Company’s Strategies to Mitigate Costs and Maintain Growth

McCormick, a global manufacturer and marketer of spices and seasonings, estimates a $90 million impact on its costs due to tariffs imposed by the United States on imported raw materials. CEO Brendan Foley outlined plans to counteract these costs through supply chain initiatives, cost-saving programs, and strategic pricing adjustments.

Tariff Impact on Imported Materials

During a conference with analysts following the release of their second-quarter 2025 financial results, McCormick executives explained that while raw materials constitute a significant portion of the cost of goods sold (COGS), not all are subject to tariffs.

  • Most of McCormick’s imports to the US from Mexico and Canada are not affected by tariffs, as they comply with the United States-Mexico-Canada Agreement (USMCA).
  • Imports from China face a 30% tariff, while tariffs in other countries average around 10%, according to the executives.

When combined, these percentages result in approximately 2% of the global COGS impact due to tariffs.

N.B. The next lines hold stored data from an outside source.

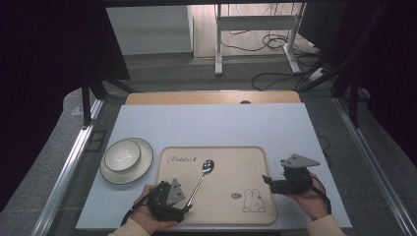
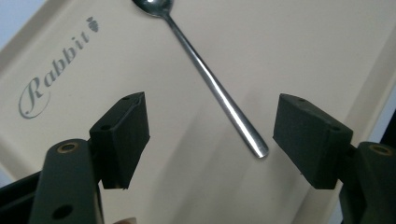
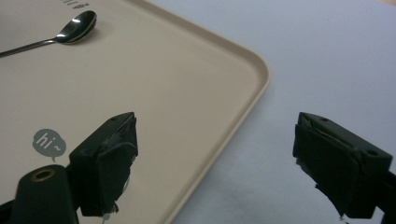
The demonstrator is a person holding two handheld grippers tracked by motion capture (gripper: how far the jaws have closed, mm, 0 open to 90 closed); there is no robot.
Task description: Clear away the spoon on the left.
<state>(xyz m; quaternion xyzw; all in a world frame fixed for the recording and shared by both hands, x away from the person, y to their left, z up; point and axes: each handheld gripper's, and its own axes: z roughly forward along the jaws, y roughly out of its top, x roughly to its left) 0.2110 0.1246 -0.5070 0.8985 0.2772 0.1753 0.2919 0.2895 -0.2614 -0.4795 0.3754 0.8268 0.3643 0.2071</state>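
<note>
A metal spoon (image 1: 200, 179) lies at a slant on the beige tray (image 1: 231, 167), bowl end toward the "Rabbit" lettering. My left gripper (image 1: 186, 205) is at the tray's near left. In the left gripper view its jaws (image 2: 210, 135) stand wide apart, with the end of the spoon's handle (image 2: 215, 88) lying on the tray between them, touched by neither pad. My right gripper (image 1: 268, 179) hovers over the tray's right edge. In the right gripper view it (image 3: 215, 154) is open with nothing between its fingers, and the spoon (image 3: 77, 28) lies far off at the upper left.
A white bowl (image 1: 123, 155) sits on a white plate (image 1: 142, 169) left of the tray. The tray rests on a pale grey table top (image 1: 221, 123); a wooden board edge (image 1: 211, 97) lies behind it. A rabbit drawing (image 1: 253, 201) marks the tray's near right corner.
</note>
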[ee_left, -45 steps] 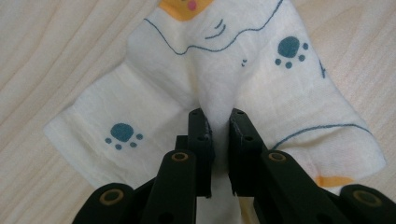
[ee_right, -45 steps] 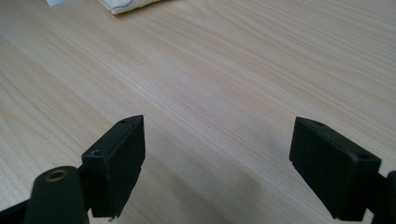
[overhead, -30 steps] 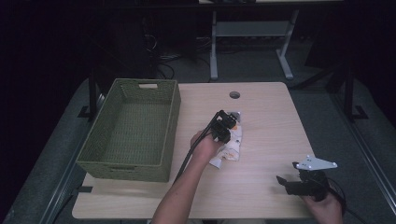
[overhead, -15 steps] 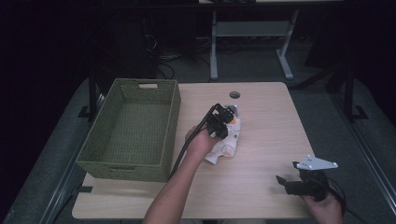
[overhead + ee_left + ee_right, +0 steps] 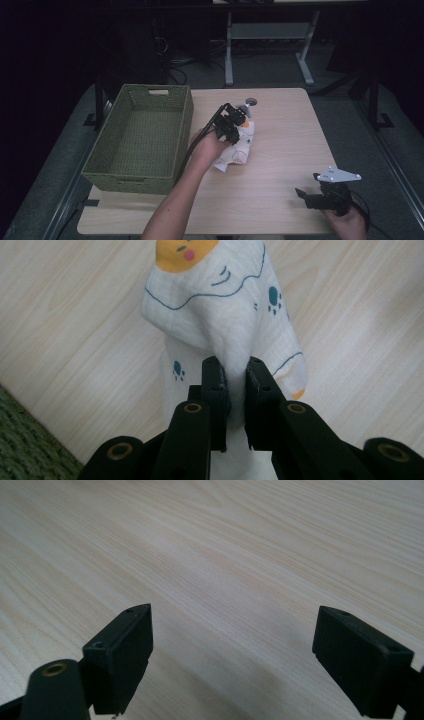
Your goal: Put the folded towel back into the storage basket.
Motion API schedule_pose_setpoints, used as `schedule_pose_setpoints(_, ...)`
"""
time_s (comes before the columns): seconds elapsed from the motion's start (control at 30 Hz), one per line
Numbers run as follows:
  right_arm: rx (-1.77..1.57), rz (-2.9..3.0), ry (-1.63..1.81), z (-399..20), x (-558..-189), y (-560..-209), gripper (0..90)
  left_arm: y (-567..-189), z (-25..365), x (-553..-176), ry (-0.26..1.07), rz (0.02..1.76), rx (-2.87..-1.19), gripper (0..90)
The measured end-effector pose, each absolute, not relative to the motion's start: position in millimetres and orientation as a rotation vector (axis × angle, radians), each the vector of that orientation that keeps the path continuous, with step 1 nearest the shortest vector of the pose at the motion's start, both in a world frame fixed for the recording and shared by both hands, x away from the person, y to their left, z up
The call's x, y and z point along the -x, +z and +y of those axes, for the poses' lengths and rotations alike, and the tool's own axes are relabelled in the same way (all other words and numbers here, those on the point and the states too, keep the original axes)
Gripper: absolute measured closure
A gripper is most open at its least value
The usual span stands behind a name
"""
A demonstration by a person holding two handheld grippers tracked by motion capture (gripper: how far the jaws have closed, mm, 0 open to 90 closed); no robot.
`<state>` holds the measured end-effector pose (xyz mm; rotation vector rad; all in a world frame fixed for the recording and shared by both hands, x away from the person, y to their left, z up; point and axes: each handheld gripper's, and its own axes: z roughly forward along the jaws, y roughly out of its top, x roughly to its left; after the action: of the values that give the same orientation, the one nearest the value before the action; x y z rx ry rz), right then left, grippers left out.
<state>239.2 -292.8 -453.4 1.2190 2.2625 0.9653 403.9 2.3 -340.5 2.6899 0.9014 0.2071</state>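
A white cloth [image 5: 241, 146] printed with blue paw marks and an orange face hangs over the middle of the wooden table [image 5: 280, 150]. My left gripper [image 5: 233, 125] is shut on a pinched fold of it, and the left gripper view shows the cloth [image 5: 220, 315] drooping below the two black jaws of that gripper [image 5: 235, 371]. Its lower end still touches the table. At the front right corner my right gripper [image 5: 306, 196] rests low over bare wood, and in the right gripper view it [image 5: 230, 630] stands open with nothing between its jaws.
A green woven basket [image 5: 186, 120] with nothing in it stands on the table's left side, close to the left hand. A small round grey disc [image 5: 251, 101] lies near the far edge. Beyond the table are a dark floor and metal table legs [image 5: 229, 50].
The left gripper has risen and shifted toward the far edge, drawing the cloth up from a flat heap into a hanging shape. The right gripper has stayed where it was.
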Motion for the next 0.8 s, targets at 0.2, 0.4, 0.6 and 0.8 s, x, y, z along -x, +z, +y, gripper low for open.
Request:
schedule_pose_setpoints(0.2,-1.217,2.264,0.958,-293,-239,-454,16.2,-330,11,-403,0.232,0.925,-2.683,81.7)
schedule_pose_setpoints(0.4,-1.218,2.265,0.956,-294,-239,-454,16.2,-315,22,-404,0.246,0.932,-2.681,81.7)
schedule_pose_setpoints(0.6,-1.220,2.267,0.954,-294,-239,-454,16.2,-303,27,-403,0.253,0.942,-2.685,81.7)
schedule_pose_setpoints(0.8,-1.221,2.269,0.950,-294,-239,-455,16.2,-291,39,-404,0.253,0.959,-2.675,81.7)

However, this figure could be higher in certain American countries.

Geographical Diversification of Supply Chain

Brendan Foley emphasized that in recent years, McCormick has focused on reducing geographical dependence for sourcing raw materials.

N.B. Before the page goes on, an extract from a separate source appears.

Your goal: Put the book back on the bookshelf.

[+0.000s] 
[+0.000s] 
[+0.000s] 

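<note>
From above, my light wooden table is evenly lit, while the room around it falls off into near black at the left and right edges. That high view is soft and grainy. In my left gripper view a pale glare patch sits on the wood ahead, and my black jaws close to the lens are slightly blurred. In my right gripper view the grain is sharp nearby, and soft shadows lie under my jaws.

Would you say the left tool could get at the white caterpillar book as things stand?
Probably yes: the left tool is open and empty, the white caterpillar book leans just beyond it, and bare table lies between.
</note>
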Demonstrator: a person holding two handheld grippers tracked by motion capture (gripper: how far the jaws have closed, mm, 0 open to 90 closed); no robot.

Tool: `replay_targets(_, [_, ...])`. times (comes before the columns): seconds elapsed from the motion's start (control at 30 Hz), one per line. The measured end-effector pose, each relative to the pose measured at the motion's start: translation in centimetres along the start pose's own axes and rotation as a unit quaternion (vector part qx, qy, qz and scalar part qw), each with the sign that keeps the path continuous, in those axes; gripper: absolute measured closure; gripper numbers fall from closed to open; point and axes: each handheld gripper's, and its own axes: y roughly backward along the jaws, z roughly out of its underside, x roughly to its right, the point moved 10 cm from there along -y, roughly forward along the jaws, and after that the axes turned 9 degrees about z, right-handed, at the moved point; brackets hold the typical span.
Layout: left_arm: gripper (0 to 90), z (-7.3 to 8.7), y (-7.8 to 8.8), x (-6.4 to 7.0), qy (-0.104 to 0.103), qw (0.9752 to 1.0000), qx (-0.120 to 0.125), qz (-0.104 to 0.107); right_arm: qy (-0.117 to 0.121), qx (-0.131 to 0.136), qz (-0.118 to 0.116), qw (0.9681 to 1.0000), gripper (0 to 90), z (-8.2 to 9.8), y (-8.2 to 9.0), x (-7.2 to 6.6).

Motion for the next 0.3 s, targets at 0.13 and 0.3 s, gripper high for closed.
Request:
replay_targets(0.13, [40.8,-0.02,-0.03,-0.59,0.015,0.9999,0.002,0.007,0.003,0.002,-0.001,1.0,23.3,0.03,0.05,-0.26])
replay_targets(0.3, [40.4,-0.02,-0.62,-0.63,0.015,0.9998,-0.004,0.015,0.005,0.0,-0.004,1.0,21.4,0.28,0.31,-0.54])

  • In the US, Canada, China, and key European markets, more than 85% of McCormick’s products are manufactured locally.
  • In the US, around 90% of products sold in the country are made domestically.

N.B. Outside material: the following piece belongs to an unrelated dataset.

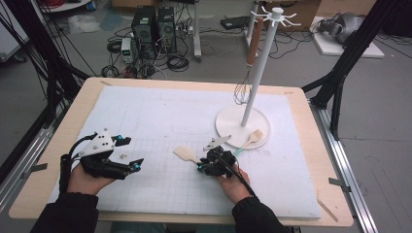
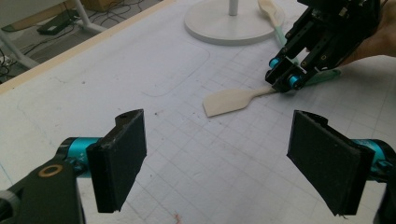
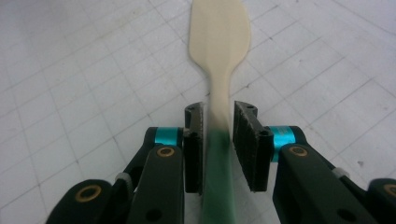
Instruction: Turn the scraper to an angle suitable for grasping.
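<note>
Spatula (image 1: 185, 154) lies flat on the table (image 1: 65, 136) in the high view, handle inside the right tool (image 1: 200, 166), with the left tool (image 1: 131, 152) well apart. In the left gripper view that tool gapes empty toward the blade, seemingly ready to help. In the right gripper view the pads flank the handle loosely without clamping, so the table bears the spatula.

A wooden table (image 1: 63, 145) carries a white gridded mat (image 1: 160, 116), bearing the stand's round base (image 1: 228, 124) and two spatulas (image 1: 185, 154) (image 1: 253, 138).
</note>
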`<state>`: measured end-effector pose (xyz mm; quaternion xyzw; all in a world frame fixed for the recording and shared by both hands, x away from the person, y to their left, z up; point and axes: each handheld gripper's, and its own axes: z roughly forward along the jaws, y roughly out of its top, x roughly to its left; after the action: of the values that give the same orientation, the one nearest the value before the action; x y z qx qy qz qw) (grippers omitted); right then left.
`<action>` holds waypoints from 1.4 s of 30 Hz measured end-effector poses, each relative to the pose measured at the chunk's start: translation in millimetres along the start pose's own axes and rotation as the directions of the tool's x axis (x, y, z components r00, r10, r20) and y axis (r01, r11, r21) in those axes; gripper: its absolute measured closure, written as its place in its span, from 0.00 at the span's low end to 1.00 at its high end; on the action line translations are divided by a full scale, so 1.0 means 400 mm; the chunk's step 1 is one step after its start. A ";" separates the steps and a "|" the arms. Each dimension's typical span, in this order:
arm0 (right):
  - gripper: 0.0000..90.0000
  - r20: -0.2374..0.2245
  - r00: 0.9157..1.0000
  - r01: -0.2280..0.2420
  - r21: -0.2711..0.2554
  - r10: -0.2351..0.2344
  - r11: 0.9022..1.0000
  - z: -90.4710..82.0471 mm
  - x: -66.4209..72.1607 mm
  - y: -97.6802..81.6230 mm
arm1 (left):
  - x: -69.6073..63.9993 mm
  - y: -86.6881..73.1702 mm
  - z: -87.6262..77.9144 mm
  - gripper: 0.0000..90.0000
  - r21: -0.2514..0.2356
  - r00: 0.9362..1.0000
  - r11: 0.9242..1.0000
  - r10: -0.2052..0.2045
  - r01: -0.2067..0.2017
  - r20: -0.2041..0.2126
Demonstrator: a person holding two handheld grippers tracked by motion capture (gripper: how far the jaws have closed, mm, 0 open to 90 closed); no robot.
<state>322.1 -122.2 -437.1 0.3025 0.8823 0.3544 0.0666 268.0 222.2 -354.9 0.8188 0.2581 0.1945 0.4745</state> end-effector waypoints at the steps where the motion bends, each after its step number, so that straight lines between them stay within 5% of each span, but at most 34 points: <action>1: 0.82 0.002 1.000 0.000 0.001 0.000 1.000 0.000 0.001 0.001 | 0.000 0.000 0.000 0.22 0.002 1.000 1.000 0.000 0.000 0.002; 7: 0.86 0.032 0.999 0.034 0.009 -0.034 0.999 0.003 0.011 0.002 | 0.000 0.000 0.001 0.22 0.004 1.000 1.000 0.005 -0.005 0.005; 19: 0.90 0.008 0.999 0.036 0.015 -0.036 0.999 -0.003 0.003 0.004 | -0.007 0.002 0.007 0.22 0.010 1.000 1.000 0.012 -0.012 0.017; 30: 0.90 -0.053 0.997 0.050 -0.020 -0.051 0.999 -0.035 0.000 0.008 | -0.018 0.009 0.020 0.23 0.020 0.999 0.999 0.026 -0.027 0.041; 42: 0.90 -0.133 0.985 0.105 -0.040 -0.109 0.994 -0.092 0.006 0.029 | -0.037 0.037 0.040 0.24 0.031 0.994 0.998 0.061 -0.064 0.086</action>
<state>313.5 -135.7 -401.8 0.2289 0.8938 0.3844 0.0308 268.7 196.3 -350.5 0.8418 0.2152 0.1697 0.4650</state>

McCormick procures over 17,000 ingredients from 90 countries to manufacture its products. However, none of these ingredients have a “material, disproportionate” impact on their COGS, according to the executives.

Mitigation Strategies

To address the tariff-related impact, McCormick has implemented several strategies:

  • Efficiency plans for their supply chain
  • Cost-saving initiatives
  • Revenue growth management
  • A “surgical” pricing strategy for their products

With tariff estimates factored in, McCormick anticipates a 2% increase in sales for 2025.

Additional Cost Pressures

Besides tariff-induced cost increases, McCormick executives mentioned facing pressures from basic ingredient price hikes due to the global trade uncertainty environment, though they did not specify which ingredients.